Btw, I never received an answer from you about my suggestion from 
Sep. 20:

> > The version we are currently testing is 0.8.4, so we only merge the
> > first 3 patches in this series of patches. Then after the actual
> > test,
> > it was found that the effect improvement is not very obvious.
> > 
> 
> Which path checker are you using? 
> If it's TUR, could you try to simply change the sync wait time?
> 
> static void tur_timeout(struct timespec *tsp)
> {
>   get_monotonic_time(tsp);
>   tsp->tv_nsec += 1000 * 1000; /* 1 millisecond */
>   normalize_timespec(tsp);
> }
> 
> Change the 1 millisecond above to e.g. one microsecond. That should
> speed up the checker significantly. You will get a higher rate of
> "pending" path states, but that shouldn't matter much.
> 

Regards,
Martin

--
dm-devel mailing list
dm-devel@redhat.com
https://listman.redhat.com/mailman/listinfo/dm-devel



Re: [dm-devel] [PATCH V2 0/6] allowing path checking to be interrupted.

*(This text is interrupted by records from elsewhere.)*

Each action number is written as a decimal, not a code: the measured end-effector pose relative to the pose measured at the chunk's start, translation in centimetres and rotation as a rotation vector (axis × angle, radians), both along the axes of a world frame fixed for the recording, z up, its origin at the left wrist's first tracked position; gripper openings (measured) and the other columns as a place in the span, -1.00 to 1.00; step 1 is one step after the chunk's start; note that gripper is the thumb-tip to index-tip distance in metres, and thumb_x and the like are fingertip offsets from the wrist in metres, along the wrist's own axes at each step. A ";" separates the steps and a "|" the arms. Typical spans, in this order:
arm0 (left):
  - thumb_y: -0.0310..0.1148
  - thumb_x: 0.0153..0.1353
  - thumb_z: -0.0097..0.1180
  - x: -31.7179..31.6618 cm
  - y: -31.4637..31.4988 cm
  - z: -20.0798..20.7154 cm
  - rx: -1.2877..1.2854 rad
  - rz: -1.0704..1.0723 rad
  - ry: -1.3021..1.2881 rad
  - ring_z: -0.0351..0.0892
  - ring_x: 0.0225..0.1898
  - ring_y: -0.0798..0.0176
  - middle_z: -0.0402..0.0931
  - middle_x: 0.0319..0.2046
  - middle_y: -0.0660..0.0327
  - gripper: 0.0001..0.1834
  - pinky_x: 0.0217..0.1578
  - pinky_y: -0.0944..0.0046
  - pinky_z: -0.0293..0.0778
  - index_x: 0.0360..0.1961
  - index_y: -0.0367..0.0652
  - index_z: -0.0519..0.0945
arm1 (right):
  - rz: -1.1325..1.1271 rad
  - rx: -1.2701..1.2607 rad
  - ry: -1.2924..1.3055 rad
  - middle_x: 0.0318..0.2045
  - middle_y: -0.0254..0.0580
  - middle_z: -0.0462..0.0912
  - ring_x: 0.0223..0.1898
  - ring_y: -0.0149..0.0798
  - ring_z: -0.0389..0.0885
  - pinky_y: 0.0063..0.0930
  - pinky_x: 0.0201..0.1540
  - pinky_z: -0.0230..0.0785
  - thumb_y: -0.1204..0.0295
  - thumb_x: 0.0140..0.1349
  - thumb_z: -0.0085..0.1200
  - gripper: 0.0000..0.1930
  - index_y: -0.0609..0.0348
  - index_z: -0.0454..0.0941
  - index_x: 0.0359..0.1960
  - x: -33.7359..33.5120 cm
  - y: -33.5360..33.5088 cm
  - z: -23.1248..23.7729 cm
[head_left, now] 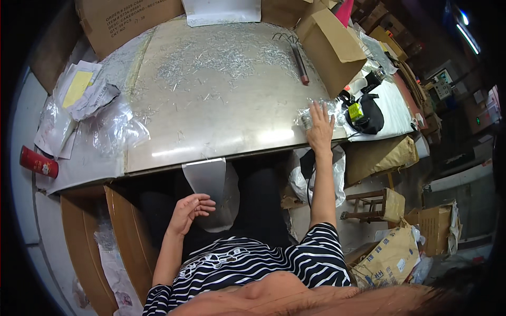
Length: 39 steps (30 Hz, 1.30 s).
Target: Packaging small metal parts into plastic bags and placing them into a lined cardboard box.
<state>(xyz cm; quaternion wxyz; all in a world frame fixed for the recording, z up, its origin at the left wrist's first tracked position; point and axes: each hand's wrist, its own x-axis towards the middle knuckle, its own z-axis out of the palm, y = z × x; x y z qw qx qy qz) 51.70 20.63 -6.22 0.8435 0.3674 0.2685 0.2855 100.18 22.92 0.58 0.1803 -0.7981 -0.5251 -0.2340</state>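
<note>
My right hand [320,130] lies with outstretched fingers over a crumpled clear plastic bag [304,119] at the right front edge of the table. My left hand [193,210] hovers above my lap, its fingers loosely bent and nothing visible in them. Nearest to it is a translucent plastic sheet [208,177] hanging down from the table's front edge. Many small shiny clear pieces [224,59] are scattered over the far half of the table [226,118]. Behind my right hand lies a small rake [299,62] with curved wire tines and a dark, red-ended handle.
Cardboard boxes [334,50] line the back. To the left are plastic bags with papers [87,97] and a red can [39,162]. A black pouch [367,115] rests at the right. Below stand an open carton [124,237] and a wooden stool [392,204].
</note>
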 end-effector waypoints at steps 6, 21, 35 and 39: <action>-0.30 0.34 -0.04 -1.7 2.6 1.9 0.079 0.055 0.035 0.65 -0.13 0.05 0.58 -0.13 -0.12 -0.60 -0.14 0.27 0.57 0.04 -0.44 0.45 | -0.231 -0.428 -0.016 0.36 -0.27 0.25 0.46 -0.16 -0.07 0.36 0.36 -0.36 0.31 0.26 -0.10 -0.46 0.01 0.27 0.31 1.0 4.5 0.3; -0.35 0.28 0.01 -2.6 4.5 2.7 0.186 0.190 0.102 0.65 -0.14 0.10 0.62 -0.17 -0.06 -0.64 -0.12 0.26 0.53 -0.01 -0.42 0.50 | 0.175 -0.349 0.200 0.37 0.19 0.07 0.39 0.26 -0.01 0.15 0.36 -0.06 0.08 0.35 -0.17 -0.36 0.25 0.13 0.33 -7.7 27.4 -4.2; -0.54 0.24 0.01 -7.5 6.6 7.6 1.177 0.750 0.736 0.58 -0.09 0.02 0.58 -0.14 -0.03 -0.77 -0.05 0.22 0.45 -0.09 -0.32 0.56 | 0.051 -0.390 0.131 0.38 0.26 0.01 0.42 0.18 -0.07 0.13 0.38 -0.15 0.09 0.39 -0.26 -0.34 0.32 0.02 0.36 -11.8 15.9 -3.0; -0.19 0.32 -0.01 -8.9 12.1 5.1 1.452 0.616 1.354 0.10 0.36 -0.11 0.15 0.32 -0.10 -0.37 0.32 0.01 0.06 0.28 -0.39 0.21 | 0.304 -0.311 0.174 0.36 0.27 0.06 0.41 0.21 -0.03 0.02 0.40 -0.13 0.24 0.37 -0.21 -0.42 0.40 0.13 0.30 -18.6 14.0 -3.6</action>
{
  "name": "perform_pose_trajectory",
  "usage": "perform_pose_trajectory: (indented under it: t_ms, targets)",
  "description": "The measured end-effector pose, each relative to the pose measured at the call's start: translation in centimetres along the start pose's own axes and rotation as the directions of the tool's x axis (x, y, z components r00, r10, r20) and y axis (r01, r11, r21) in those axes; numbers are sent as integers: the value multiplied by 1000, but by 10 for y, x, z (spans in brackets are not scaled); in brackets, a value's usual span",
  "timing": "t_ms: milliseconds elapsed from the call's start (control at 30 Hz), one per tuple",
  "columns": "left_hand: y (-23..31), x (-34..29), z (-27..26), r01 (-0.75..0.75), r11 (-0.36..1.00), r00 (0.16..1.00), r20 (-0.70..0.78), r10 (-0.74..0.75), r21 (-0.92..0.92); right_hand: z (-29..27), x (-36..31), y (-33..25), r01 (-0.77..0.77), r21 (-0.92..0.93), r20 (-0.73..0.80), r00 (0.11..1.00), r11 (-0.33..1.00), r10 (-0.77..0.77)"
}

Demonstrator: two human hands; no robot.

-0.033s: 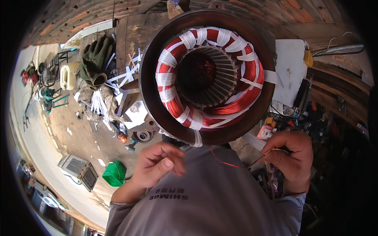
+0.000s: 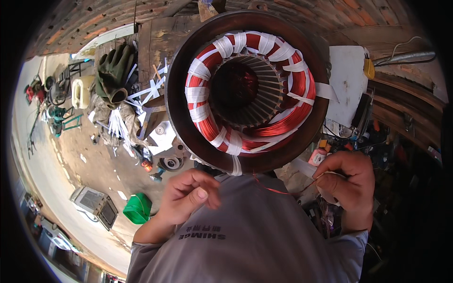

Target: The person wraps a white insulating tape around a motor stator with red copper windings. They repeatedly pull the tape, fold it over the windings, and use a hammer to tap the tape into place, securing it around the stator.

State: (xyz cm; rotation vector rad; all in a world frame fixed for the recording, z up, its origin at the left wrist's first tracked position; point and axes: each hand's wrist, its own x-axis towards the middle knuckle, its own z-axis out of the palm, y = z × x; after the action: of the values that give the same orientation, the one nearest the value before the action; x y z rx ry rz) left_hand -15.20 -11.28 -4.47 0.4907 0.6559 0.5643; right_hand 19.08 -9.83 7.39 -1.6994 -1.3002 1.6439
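Note:
A motor stator (image 2: 174,101) in a dark round housing stands before me. Its ring of red copper windings (image 2: 289,123) is bound with white tape (image 2: 197,94). A thin red wire (image 2: 276,191) hangs from its near rim toward my right hand (image 2: 349,181), whose thumb and fingers are pinched on a dark wire end. A pale strip (image 2: 304,167) shows beside those fingers; I cannot make out whether they hold it too. My left hand (image 2: 188,195), below the housing's near left side, is half curled with the thumb apart and nothing visible in it. Its fingertips are blurred.
Dark rubber gloves (image 2: 113,73) and white strips (image 2: 118,125) lie left of the stator. A yellowish jug (image 2: 82,92) and a green container (image 2: 138,208) stand farther left. At right are a white board (image 2: 347,85), a pink bottle (image 2: 317,157) and cluttered tools beside a brick wall.
My right hand has risen slightly, and the red wire now runs straighter toward it. The left hand has hardly moved.

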Motion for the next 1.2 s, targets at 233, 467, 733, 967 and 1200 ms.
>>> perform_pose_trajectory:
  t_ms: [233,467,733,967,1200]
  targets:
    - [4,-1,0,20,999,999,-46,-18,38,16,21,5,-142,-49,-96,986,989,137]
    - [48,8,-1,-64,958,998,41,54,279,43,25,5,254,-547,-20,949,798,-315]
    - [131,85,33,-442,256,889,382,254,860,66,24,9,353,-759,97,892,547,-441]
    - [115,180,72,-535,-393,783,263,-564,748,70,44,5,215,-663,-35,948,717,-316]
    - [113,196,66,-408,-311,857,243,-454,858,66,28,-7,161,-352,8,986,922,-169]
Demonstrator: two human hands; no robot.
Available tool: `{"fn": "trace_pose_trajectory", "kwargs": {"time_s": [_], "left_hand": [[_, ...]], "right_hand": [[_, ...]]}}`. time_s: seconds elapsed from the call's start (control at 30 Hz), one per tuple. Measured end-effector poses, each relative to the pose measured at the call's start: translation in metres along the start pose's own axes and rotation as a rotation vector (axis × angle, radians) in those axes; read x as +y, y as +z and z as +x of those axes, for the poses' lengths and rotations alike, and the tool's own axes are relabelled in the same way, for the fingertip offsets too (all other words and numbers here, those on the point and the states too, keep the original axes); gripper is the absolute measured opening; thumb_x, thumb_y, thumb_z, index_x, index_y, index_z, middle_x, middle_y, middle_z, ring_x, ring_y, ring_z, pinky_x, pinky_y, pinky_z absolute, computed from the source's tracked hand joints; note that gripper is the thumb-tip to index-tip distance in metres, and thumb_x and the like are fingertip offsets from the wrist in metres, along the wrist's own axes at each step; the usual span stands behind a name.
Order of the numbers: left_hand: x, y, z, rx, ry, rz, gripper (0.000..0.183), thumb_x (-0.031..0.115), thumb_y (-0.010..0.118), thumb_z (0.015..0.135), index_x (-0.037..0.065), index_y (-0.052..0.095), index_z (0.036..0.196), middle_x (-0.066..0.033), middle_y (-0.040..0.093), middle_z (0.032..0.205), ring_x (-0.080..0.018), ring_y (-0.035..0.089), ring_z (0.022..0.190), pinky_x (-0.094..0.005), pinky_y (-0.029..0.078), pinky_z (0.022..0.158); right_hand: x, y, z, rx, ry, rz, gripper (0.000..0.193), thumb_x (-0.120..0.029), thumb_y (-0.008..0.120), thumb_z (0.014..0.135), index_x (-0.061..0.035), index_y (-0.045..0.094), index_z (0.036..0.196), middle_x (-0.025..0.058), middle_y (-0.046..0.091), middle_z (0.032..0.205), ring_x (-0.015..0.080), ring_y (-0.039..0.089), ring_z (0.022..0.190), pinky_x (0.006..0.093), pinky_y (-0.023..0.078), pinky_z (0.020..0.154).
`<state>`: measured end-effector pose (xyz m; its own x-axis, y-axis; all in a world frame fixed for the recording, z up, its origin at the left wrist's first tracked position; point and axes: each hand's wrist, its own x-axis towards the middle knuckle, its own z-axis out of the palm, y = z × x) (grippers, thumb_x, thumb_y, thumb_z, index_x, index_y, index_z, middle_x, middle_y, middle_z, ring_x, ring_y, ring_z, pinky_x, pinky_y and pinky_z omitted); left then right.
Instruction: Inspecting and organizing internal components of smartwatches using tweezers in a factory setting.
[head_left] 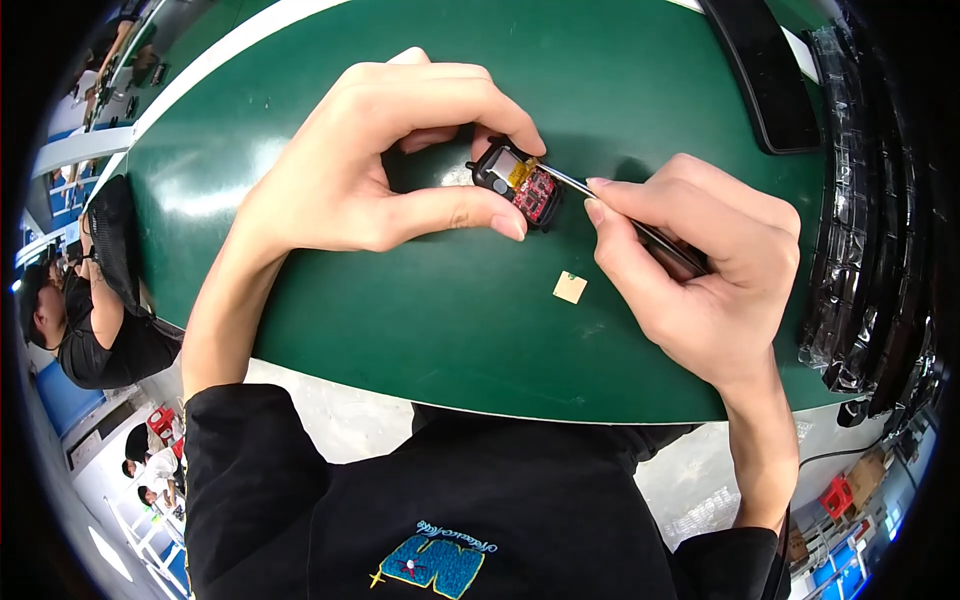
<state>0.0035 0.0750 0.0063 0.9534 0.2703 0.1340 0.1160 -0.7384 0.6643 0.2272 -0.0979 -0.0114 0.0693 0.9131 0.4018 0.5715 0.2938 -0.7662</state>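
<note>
My left hand (400, 150) pinches a small black device housing (490, 183) between thumb and fingers. The housing faces up without a cover, showing a red circuit board (540, 196), a silvery block and a strip of amber tape (522, 172). In my right hand (715, 250) is a pair of thin metal tweezers (572, 182), held like a pen. Their tip touches or nearly touches the device beside the amber tape; whether it grips anything is too small to tell. A small pale yellow square (570, 287) lies on the green table below the device.
The green table (420, 340) has a dark flat object like a phone (765, 80) at its far right. Stacked black plastic trays (860, 220) line the right edge. At the left, a person in black (105, 330) sits beside the table; others are farther back.
</note>
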Motion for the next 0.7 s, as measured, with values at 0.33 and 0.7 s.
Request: {"fn": "trace_pose_trajectory", "kwargs": {"time_s": [0.33, 0.7], "left_hand": [[0.009, 0.006, 0.003, 0.054, 0.059, 0.085, 0.060, 0.025, 0.104, 0.068, 0.006, 0.080, 0.120, -0.0032, 0.076, 0.100, -0.0179, 0.061, 0.079, -0.0321, 0.042, 0.075], [0.007, 0.000, 0.013, 0.310, -0.002, -0.213, 0.052, 0.018, 0.101, 0.067, 0.000, 0.080, 0.111, -0.0040, 0.073, 0.088, -0.0083, 0.052, 0.069, -0.0255, 0.038, 0.059]], "right_hand": [[0.001, -0.016, 0.004, 0.102, 0.310, 0.270, 0.014, 0.008, 0.081, 0.097, 0.0067, 0.084, 0.110, -0.0003, 0.068, 0.084, 0.0018, 0.060, 0.072, 0.0184, 0.043, 0.064], [0.010, -0.009, 0.007, 0.241, 0.178, 0.356, 0.011, -0.001, 0.083, 0.092, 0.0045, 0.084, 0.102, 0.0053, 0.071, 0.076, 0.0037, 0.058, 0.062, 0.0257, 0.042, 0.055]]}}
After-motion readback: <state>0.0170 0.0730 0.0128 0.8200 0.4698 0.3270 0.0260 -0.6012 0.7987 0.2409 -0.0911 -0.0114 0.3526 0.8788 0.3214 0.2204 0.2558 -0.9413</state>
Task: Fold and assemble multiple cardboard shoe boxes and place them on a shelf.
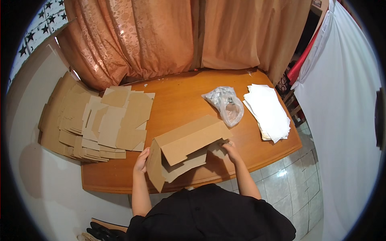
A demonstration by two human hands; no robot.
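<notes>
A partly folded brown cardboard box [193,138] is held between my two hands at the table's near edge. Its long top panel slopes, and a flap hangs down at the left end. My left hand [142,160] grips that left end, fingers closed against the cardboard. At the right end, my right hand [230,150] is closed on the edge of a panel, its fingertips partly hidden by the board. The side toward me gapes, and the inner panels show in shadow.
Flattened cardboard boxes [110,120] are stacked in overlapping layers on the left of the wooden table [173,96]. A clear plastic bag [225,102] with unclear contents lies beyond the box. White paper sheets [267,110] are piled at the right. Orange curtains [161,36] hang behind the table.
</notes>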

2022-10-23 Thread Wu Guanghao
Friendly ping ...
Is the series of patches for vecs->lock ready to be merged into mainline?
Thanks

在 2022/10/17 19:31, Wu Guanghao 写道:
> 
> 
> 在 2022/9/20 17:20, Wu Guanghao 写道:
>>
>>
>> 在 2022/9/16 2:17, Benjamin Marzinski 写道:
>>> On Thu, Sep 15, 2022 at 02:56:36PM +0800, Wu Guanghao wrote:
 Sorry for the late feedback.

 The version we are currently testing is 0.8.4, so we only merge the
 first 3 patches in this series of patches. Then after the actual test,
 it was found that the effect improvement is not very obvious.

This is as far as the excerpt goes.